■ **YOUR GOAL**: Give a verbatim copy of the lines below, minus the pictures.

[Start of Attachment]

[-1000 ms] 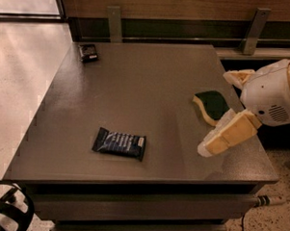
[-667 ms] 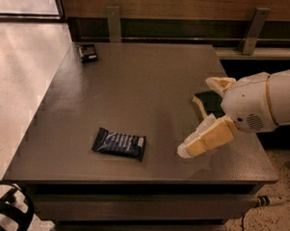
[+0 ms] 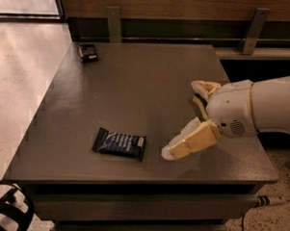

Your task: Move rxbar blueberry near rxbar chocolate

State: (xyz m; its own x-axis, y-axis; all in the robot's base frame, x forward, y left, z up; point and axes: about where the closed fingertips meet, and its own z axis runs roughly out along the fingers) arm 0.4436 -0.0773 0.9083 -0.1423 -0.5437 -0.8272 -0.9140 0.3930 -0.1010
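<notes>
The rxbar blueberry [image 3: 118, 143], a flat navy wrapper with pale lettering, lies on the dark table [image 3: 136, 88] near its front edge, left of centre. The rxbar chocolate [image 3: 87, 52], a small blackish-brown packet, lies at the far left corner of the table. My gripper [image 3: 182, 118] is open and empty over the table's right part. Its lower cream finger [image 3: 188, 142] reaches down-left, with its tip a short way right of the blue bar and not touching it. The other finger [image 3: 204, 86] sits farther back.
A green-and-yellow sponge [image 3: 199, 104] is mostly hidden behind my gripper and white arm [image 3: 261, 108] at the table's right side. A wooden wall with metal brackets runs behind the table. Pale floor lies to the left, and a black wheel shows at bottom left.
My gripper and arm have moved left and toward the front of the table, closing in on the blue bar from the right. They now cover most of the sponge. The bars have not moved.
</notes>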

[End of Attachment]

■ **YOUR SOLUTION**:
[-1000 ms] 
[-667 ms] 
[+0 ms] 

Your task: Move rxbar blueberry near rxbar chocolate

State: (xyz m; its own x-axis, y-axis; all in the robot's base frame, x forward, y left, z up; point and axes: about where the closed fingertips meet, and its own z axis runs roughly out along the fingers) arm 0.4436 -0.0773 0.9083 -0.1423 -0.5437 -0.8272 -0.9140 0.3930 -0.1010
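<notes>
The rxbar blueberry [image 3: 118, 143], a flat navy wrapper with pale lettering, lies on the dark table [image 3: 136, 88] near its front edge, left of centre. The rxbar chocolate [image 3: 87, 52], a small blackish-brown packet, lies at the far left corner of the table. My gripper [image 3: 182, 118] is open and empty over the table's right part. Its lower cream finger [image 3: 188, 142] reaches down-left, with its tip a short way right of the blue bar and not touching it. The other finger [image 3: 204, 86] sits farther back.
A green-and-yellow sponge [image 3: 199, 104] is mostly hidden behind my gripper and white arm [image 3: 261, 108] at the table's right side. A wooden wall with metal brackets runs behind the table. Pale floor lies to the left, and a black wheel shows at bottom left.
My gripper and arm have moved left and toward the front of the table, closing in on the blue bar from the right. They now cover most of the sponge. The bars have not moved.
</notes>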

There is no more to this output.